• **DATA TO EXAMINE**:
__________

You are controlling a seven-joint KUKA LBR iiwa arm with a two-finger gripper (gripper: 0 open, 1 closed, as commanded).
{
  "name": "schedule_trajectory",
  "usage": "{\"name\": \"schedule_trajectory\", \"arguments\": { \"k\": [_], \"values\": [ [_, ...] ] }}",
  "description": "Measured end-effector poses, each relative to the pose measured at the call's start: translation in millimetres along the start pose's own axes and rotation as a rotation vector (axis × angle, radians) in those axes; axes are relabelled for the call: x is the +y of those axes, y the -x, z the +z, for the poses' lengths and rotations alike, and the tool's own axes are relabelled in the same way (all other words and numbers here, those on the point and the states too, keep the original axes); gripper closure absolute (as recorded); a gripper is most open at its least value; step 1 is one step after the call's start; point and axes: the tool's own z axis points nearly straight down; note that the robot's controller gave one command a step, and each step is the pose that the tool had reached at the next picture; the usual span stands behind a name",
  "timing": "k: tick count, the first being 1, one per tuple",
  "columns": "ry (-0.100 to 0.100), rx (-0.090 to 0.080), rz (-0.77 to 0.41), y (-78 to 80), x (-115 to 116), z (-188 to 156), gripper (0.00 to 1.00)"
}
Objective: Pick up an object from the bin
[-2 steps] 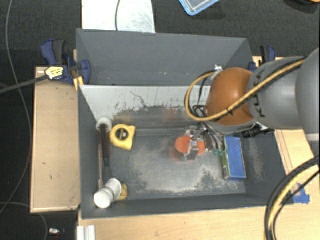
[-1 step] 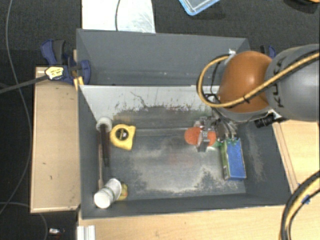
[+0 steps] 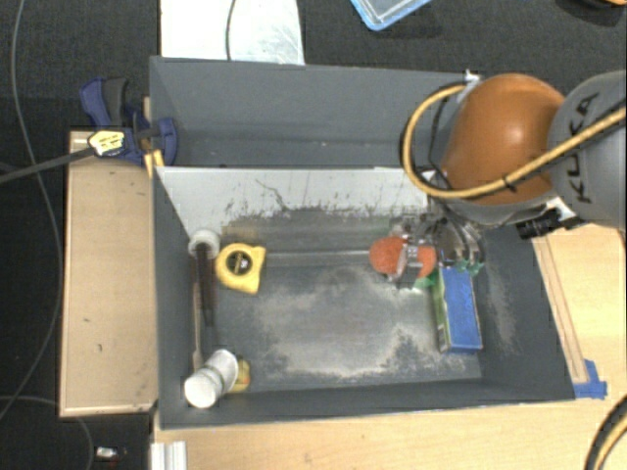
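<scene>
My gripper [image 3: 423, 256] is low over the right half of the bin, close to the back wall. A small orange-red rounded thing [image 3: 386, 255] lies right against its left side; whether it is gripped I cannot tell. Just below and to the right of the gripper, a flat blue block with a green long edge [image 3: 458, 309] lies lengthwise on the floor. A small green bit shows at the block's upper end, beside the gripper.
On the left side lie a yellow tape measure [image 3: 240, 265] and a long dark-handled tool [image 3: 203, 297] along the left wall. A white cylinder with a yellowish cap [image 3: 212, 380] sits in the front left corner. The arm's orange dome hangs over the back right corner.
</scene>
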Motion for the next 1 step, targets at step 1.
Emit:
{"name": "schedule_trajectory", "arguments": {
  "k": [1],
  "values": [
    [-0.001,0.006,0.054,-4.1,-2.5,-48.3,1.00]
  ]
}}
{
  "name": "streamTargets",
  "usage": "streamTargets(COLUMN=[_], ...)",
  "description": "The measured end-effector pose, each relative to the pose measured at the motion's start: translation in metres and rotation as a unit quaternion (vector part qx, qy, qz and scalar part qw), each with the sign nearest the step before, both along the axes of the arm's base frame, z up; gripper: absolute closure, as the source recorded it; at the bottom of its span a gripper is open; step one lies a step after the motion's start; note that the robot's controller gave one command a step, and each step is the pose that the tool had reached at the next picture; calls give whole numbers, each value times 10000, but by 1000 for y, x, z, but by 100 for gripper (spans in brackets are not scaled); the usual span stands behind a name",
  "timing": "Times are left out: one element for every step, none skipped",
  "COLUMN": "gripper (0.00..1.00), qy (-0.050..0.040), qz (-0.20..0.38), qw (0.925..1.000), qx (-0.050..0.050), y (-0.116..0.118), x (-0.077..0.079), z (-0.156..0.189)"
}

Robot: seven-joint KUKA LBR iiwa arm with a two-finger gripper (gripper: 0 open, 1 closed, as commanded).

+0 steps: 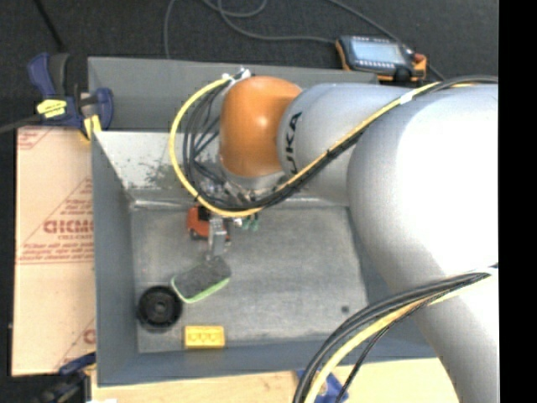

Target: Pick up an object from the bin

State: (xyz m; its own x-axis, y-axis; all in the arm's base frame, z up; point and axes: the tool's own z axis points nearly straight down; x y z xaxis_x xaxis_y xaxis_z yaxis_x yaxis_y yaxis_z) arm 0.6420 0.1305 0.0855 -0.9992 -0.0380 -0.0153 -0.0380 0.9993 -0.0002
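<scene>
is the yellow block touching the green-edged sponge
Apart. The camera view shows a plain strip of bare grey bin floor between the yellow block and the green-edged sponge.

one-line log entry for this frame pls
gripper: over grey-green sponge, left part of bin floor | contact: unclear | nearby: black round disc, yellow block, both beside sponge

**Dull metal, glossy shell**

The bin (pixel 285 284) is matt grey sheet metal, its back wall scuffed and speckled. The sponge (pixel 201 282) has a rough dark scouring face with a green foam edge. The disc (pixel 159 306) is matt black. The brick (pixel 204 336) is smooth yellow plastic. The arm (pixel 419 191) has a smooth silvery shell, and its cover (pixel 252 124) is glossy orange.
</scene>
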Motion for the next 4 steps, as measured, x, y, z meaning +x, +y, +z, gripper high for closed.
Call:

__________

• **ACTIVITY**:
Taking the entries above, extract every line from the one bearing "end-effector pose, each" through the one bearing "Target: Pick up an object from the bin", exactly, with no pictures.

• **OUTPUT FOR THIS EXERCISE**:
  "description": "The measured end-effector pose, each relative to the pose measured at the motion's start: translation in metres and rotation as a unit quaternion (vector part qx, qy, qz and scalar part qw), each with the sign nearest the step before, both along the axes of the arm's base frame, z up; gripper: absolute closure, as the source recorded it; at the bottom of its span a gripper is open; step one lies a step after the motion's start; note that the robot's controller gave one command a step, and each step is the pose that the tool had reached at the next picture; calls give whole numbers, each value times 10000, but by 1000 for y, x, z, but by 100 for gripper (spans in brackets are not scaled); the usual span stands behind a name",
  "timing": "Times are left out: one element for every step, none skipped",
  "COLUMN": "gripper (0.00..1.00), qy (-0.050..0.040), qz (-0.20..0.38), qw (0.925..1.000), qx (-0.050..0.050), y (-0.116..0.118), x (-0.077..0.079), z (-0.156..0.189)"
}

Robot: seven-joint KUKA LBR iiwa arm with a two-finger gripper (gripper: 0 open, 1 closed, as commanded).

+0 steps: 

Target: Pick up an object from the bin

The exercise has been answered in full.